───── Material for this task ─────

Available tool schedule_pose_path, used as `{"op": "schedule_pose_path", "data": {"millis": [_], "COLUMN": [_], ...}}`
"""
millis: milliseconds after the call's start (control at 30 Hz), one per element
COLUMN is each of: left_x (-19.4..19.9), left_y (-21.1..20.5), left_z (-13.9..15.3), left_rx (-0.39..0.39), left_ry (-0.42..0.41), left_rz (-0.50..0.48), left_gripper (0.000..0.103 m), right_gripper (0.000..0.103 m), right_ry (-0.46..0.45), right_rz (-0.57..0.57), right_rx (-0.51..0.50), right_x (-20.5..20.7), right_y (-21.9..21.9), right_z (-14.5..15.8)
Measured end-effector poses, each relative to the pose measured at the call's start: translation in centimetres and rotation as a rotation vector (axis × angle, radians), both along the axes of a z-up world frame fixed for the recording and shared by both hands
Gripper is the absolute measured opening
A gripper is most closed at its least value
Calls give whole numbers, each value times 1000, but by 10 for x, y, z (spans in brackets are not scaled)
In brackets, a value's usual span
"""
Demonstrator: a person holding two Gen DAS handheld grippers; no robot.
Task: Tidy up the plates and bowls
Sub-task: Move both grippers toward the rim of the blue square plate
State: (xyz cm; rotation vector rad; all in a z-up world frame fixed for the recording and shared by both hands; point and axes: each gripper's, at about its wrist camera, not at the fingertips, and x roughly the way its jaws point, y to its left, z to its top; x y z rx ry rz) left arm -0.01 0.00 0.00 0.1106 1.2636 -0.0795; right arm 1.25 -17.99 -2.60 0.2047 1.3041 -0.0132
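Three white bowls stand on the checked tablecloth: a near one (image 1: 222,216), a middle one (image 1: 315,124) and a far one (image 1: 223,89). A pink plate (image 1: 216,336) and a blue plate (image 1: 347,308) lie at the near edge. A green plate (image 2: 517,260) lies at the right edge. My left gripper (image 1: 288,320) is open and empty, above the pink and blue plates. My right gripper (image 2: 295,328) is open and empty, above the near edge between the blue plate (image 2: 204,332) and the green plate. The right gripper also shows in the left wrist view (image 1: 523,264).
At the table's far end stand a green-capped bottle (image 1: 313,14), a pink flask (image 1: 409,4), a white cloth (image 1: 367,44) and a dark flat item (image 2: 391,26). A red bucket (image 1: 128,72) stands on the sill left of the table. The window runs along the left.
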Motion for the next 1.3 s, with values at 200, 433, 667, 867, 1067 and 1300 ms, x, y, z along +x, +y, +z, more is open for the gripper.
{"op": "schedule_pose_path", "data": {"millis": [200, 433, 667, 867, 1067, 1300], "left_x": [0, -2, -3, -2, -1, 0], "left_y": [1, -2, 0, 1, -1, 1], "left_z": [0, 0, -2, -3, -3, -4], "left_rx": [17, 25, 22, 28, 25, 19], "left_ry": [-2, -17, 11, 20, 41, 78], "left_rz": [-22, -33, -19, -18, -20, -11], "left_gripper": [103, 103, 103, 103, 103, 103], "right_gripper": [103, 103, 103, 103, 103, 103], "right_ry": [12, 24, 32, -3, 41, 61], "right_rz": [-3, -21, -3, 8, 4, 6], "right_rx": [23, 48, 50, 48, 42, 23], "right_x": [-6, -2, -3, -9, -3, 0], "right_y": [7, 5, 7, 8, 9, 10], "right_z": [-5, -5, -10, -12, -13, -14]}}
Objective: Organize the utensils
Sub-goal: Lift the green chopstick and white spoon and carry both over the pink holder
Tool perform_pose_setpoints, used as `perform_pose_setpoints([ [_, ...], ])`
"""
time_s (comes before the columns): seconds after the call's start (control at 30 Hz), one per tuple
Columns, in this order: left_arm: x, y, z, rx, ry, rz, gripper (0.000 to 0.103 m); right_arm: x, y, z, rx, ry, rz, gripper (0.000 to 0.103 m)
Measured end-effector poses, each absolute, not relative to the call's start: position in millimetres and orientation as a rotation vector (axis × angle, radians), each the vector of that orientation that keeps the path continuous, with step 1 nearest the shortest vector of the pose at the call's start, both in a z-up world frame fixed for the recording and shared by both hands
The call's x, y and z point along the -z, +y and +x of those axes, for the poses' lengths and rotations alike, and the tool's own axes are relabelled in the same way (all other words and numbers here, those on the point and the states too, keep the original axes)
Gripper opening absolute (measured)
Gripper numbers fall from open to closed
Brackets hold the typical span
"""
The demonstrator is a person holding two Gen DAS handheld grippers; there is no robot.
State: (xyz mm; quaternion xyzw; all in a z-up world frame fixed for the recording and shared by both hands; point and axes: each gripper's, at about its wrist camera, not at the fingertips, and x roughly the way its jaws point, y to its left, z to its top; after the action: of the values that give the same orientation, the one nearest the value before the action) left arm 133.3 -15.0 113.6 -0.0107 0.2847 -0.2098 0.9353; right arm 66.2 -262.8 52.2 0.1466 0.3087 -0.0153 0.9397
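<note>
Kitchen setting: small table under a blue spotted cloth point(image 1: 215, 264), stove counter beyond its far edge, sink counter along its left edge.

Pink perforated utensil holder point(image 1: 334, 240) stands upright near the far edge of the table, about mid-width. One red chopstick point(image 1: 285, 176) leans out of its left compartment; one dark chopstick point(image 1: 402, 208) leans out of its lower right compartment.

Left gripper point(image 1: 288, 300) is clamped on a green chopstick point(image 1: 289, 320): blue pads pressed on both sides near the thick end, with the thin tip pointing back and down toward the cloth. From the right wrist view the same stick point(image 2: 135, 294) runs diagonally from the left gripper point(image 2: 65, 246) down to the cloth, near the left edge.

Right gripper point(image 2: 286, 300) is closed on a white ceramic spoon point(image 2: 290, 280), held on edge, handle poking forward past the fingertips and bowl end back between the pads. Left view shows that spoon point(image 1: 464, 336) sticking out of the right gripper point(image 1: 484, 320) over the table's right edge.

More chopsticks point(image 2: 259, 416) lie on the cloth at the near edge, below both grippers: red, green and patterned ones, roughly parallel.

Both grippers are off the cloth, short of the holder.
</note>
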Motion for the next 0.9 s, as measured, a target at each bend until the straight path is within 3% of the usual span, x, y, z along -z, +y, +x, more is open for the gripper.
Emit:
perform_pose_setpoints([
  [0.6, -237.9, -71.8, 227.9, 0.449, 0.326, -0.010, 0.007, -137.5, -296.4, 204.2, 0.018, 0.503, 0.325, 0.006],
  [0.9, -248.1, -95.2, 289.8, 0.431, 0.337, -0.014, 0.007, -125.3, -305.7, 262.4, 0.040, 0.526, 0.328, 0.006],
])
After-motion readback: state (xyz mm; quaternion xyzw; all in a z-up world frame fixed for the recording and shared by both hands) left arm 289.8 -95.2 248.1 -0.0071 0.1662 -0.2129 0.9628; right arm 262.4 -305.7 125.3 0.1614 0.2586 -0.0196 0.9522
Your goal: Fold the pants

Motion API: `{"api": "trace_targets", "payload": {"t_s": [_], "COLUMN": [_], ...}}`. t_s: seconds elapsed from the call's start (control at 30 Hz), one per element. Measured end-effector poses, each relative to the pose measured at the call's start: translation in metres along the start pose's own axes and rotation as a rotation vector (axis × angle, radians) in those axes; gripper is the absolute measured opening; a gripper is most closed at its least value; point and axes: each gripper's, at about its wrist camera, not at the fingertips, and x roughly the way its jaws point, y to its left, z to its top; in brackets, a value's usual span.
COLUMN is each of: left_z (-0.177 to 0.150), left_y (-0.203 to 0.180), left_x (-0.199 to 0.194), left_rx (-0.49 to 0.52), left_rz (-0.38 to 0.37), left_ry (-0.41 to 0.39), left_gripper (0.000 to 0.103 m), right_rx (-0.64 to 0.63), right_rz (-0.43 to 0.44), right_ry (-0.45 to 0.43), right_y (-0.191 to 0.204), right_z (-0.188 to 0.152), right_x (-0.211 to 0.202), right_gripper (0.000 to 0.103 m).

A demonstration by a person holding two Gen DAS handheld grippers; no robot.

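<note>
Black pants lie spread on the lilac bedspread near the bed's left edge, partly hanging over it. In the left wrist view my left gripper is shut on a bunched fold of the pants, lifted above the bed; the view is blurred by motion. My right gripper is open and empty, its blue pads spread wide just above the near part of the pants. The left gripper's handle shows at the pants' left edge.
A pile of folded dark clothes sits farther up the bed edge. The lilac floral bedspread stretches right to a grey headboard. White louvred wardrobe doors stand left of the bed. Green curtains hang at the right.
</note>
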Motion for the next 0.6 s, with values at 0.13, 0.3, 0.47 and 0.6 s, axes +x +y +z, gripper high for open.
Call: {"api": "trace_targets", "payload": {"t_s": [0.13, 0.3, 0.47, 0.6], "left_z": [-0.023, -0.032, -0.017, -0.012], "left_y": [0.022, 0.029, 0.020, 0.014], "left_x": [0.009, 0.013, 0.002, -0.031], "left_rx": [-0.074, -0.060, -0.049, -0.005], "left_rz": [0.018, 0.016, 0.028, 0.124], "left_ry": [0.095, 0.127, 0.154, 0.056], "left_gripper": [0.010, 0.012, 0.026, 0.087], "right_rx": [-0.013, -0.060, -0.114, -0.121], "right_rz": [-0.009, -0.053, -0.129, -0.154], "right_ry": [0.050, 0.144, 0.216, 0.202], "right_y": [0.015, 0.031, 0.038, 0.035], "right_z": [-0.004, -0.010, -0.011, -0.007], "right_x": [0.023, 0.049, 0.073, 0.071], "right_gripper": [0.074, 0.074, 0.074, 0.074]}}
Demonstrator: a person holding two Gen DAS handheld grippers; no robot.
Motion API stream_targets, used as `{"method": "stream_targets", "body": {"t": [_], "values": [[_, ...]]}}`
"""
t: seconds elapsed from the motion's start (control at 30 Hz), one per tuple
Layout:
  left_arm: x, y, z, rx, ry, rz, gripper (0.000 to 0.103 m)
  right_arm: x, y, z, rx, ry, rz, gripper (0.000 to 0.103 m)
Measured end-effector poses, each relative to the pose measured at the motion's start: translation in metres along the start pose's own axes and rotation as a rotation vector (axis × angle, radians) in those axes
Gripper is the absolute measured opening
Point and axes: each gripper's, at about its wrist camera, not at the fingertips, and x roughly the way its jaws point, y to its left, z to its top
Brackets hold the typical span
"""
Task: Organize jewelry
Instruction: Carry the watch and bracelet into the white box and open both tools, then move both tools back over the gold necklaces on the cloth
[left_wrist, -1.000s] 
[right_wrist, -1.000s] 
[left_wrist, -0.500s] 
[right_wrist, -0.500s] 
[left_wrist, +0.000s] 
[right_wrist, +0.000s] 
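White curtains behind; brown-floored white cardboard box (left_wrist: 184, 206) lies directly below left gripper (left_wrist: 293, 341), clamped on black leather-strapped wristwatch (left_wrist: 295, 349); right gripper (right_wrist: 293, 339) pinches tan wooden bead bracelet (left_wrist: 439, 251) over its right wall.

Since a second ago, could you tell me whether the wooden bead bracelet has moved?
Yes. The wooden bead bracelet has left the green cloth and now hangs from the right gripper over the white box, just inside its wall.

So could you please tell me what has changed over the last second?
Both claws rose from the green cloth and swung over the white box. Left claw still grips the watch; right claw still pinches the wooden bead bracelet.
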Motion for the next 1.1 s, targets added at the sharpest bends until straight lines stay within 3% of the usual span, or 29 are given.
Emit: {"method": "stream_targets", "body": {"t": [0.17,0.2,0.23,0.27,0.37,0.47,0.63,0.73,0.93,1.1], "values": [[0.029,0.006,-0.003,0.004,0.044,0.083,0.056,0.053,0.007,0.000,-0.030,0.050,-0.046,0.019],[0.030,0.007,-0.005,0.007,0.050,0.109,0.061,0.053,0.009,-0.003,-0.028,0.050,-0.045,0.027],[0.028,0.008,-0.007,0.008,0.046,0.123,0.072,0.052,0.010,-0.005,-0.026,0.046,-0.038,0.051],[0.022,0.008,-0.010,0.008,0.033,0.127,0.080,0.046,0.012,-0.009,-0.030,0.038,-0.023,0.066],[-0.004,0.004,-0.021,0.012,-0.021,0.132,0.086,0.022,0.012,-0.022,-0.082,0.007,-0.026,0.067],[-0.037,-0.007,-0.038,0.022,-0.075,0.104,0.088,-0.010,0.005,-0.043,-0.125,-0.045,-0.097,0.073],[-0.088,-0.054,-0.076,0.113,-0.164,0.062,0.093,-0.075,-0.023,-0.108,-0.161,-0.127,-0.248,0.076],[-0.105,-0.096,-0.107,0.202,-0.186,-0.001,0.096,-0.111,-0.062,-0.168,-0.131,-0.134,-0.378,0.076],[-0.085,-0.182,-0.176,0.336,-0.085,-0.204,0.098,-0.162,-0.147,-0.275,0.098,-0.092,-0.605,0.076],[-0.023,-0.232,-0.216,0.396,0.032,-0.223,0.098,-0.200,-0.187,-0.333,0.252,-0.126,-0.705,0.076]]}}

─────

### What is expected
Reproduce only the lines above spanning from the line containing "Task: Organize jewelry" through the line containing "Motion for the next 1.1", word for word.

### Written solution
Task: Organize jewelry
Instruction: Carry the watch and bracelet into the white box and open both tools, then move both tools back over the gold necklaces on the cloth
[left_wrist, -1.000s] 
[right_wrist, -1.000s] 
[left_wrist, -0.500s] 
[right_wrist, -0.500s] 
[left_wrist, +0.000s] 
[right_wrist, +0.000s] 
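White curtains behind; brown-floored white cardboard box (left_wrist: 184, 206) lies directly below left gripper (left_wrist: 293, 341), clamped on black leather-strapped wristwatch (left_wrist: 295, 349); right gripper (right_wrist: 293, 339) pinches tan wooden bead bracelet (left_wrist: 439, 251) over its right wall.

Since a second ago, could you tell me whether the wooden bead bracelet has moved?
Yes. The wooden bead bracelet has left the green cloth and now hangs from the right gripper over the white box, just inside its wall.

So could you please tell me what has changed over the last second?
Both claws rose from the green cloth and swung over the white box. Left claw still grips the watch; right claw still pinches the wooden bead bracelet.
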Motion for the next 1.1 s, targets added at the sharpest bends until straight lines stay within 3% of the usual span, or 29 are given.

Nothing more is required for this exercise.